# [About this task]
Would you repeat every line of the data exactly?

# [Recorded data]
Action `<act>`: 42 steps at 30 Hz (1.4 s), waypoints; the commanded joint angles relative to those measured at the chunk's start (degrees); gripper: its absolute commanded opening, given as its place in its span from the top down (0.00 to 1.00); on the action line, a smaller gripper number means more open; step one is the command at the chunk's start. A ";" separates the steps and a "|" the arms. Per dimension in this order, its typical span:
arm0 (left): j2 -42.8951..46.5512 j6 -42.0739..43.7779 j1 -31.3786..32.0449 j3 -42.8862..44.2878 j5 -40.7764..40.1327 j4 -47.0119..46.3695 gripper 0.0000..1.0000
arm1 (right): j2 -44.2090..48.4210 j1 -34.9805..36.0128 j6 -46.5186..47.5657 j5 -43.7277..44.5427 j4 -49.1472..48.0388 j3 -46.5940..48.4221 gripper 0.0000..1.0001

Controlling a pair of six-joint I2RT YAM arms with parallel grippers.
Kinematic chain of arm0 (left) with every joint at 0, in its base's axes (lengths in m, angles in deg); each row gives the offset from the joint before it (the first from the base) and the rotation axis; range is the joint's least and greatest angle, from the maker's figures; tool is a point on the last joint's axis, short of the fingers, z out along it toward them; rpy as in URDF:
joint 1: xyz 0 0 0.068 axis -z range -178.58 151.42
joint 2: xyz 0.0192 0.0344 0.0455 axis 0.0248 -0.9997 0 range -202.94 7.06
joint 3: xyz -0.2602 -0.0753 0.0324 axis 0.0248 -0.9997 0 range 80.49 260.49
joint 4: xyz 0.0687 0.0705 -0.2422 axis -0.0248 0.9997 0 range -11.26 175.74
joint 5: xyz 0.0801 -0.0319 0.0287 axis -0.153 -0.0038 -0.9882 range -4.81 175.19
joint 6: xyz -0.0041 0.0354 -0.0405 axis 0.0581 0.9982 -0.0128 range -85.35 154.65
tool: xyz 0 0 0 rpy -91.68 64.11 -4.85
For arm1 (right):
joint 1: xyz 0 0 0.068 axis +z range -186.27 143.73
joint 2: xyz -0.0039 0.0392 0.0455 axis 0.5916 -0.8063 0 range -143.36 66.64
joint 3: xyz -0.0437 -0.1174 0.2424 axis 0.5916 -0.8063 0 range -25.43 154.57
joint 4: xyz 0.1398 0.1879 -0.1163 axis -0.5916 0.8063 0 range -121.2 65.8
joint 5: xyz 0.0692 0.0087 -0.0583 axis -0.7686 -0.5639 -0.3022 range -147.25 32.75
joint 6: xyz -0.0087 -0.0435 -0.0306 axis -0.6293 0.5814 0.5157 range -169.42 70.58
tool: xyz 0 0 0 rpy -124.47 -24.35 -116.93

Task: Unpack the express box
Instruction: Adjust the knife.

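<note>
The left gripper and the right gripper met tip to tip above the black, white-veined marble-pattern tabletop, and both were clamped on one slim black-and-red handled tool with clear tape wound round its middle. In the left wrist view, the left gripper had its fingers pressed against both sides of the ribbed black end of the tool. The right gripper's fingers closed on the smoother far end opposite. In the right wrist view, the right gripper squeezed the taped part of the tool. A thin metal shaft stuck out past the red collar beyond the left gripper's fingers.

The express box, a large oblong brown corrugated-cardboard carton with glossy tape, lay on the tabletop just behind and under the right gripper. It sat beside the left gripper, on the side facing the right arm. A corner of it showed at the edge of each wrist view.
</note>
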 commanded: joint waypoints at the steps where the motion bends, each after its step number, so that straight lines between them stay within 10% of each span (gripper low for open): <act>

# [Task response]
Action `<act>`: 42 steps at 30 Hz (1.4 s), waypoints; the commanded joint angles relative to those measured at the chunk's start (degrees); gripper: its absolute commanded opening, given as its place in its span from the top down (0.00 to 1.00); on the action line, a smaller gripper number means more open; step one is the command at the chunk's start. A ";" separates the steps and a "|" the arms. Per dimension in this order, its typical span:
arm0 (left): j2 -42.8951..46.5512 j6 -42.0739..43.7779 j1 -31.3786..32.0449 j3 -42.8862..44.2878 j5 -40.7764..40.1327 j4 -47.0119..46.3695 gripper 0.0000..1.0000
arm1 (right): j2 -44.2090..48.4210 j1 -34.9805..36.0128 j6 -46.5186..47.5657 j5 -43.7277..44.5427 j4 -49.1472..48.0388 j3 -46.5940..48.4221 gripper 0.0000..1.0001

Controlling a pair of six-joint I2RT YAM arms with parallel grippers.
Kinematic chain of arm0 (left) with every joint at 0, in its base's axes (lengths in m, angles in deg); each row gives the offset from the joint before it (the first from the base) and the rotation axis; range is the joint's least and greatest angle, from the maker's figures; tool is a point on the last joint's axis, short of the fingers, z out along it toward them; rpy as in URDF:
joint 1: xyz 0 0 0.068 axis -z range -178.58 151.42
joint 2: xyz 0.0192 0.0344 0.0455 axis 0.0248 -0.9997 0 range -202.94 7.06
joint 3: xyz -0.2602 -0.0753 0.0324 axis 0.0248 -0.9997 0 range 80.49 260.49
joint 4: xyz 0.0687 0.0705 -0.2422 axis -0.0248 0.9997 0 range -11.26 175.74
joint 5: xyz 0.0801 -0.0319 0.0287 axis -0.153 -0.0038 -0.9882 range -4.81 175.19
joint 6: xyz -0.0041 0.0354 -0.0405 axis 0.0581 0.9982 -0.0128 range -85.35 154.65
tool: xyz 0 0 0 rpy -91.68 64.11 -4.85
For arm1 (right):
joint 1: xyz 0 0 0.068 axis +z range -186.27 143.73
joint 2: xyz -0.0039 0.0392 0.0455 axis 0.5916 -0.8063 0 range -143.36 66.64
joint 3: xyz -0.0437 -0.1174 0.2424 axis 0.5916 -0.8063 0 range -25.43 154.57
joint 4: xyz 0.1398 0.1879 -0.1163 axis -0.5916 0.8063 0 range -121.2 65.8
joint 5: xyz 0.0692 0.0087 -0.0583 axis -0.7686 -0.5639 -0.3022 range -147.25 32.75
joint 6: xyz -0.0087 -0.0435 -0.0306 axis -0.6293 0.5814 0.5157 range -169.42 70.58
tool: xyz 0 0 0 rpy -124.47 -24.35 -116.93

Task: Unpack the express box
Instruction: Adjust the knife.

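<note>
The left gripper and the right gripper met tip to tip above the black, white-veined marble-pattern tabletop, and both were clamped on one slim black-and-red handled tool with clear tape wound round its middle. In the left wrist view, the left gripper had its fingers pressed against both sides of the ribbed black end of the tool. The right gripper's fingers closed on the smoother far end opposite. In the right wrist view, the right gripper squeezed the taped part of the tool. A thin metal shaft stuck out past the red collar beyond the left gripper's fingers.

The express box, a large oblong brown corrugated-cardboard carton with glossy tape, lay on the tabletop just behind and under the right gripper. It sat beside the left gripper, on the side facing the right arm. A corner of it showed at the edge of each wrist view.
</note>
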 commanded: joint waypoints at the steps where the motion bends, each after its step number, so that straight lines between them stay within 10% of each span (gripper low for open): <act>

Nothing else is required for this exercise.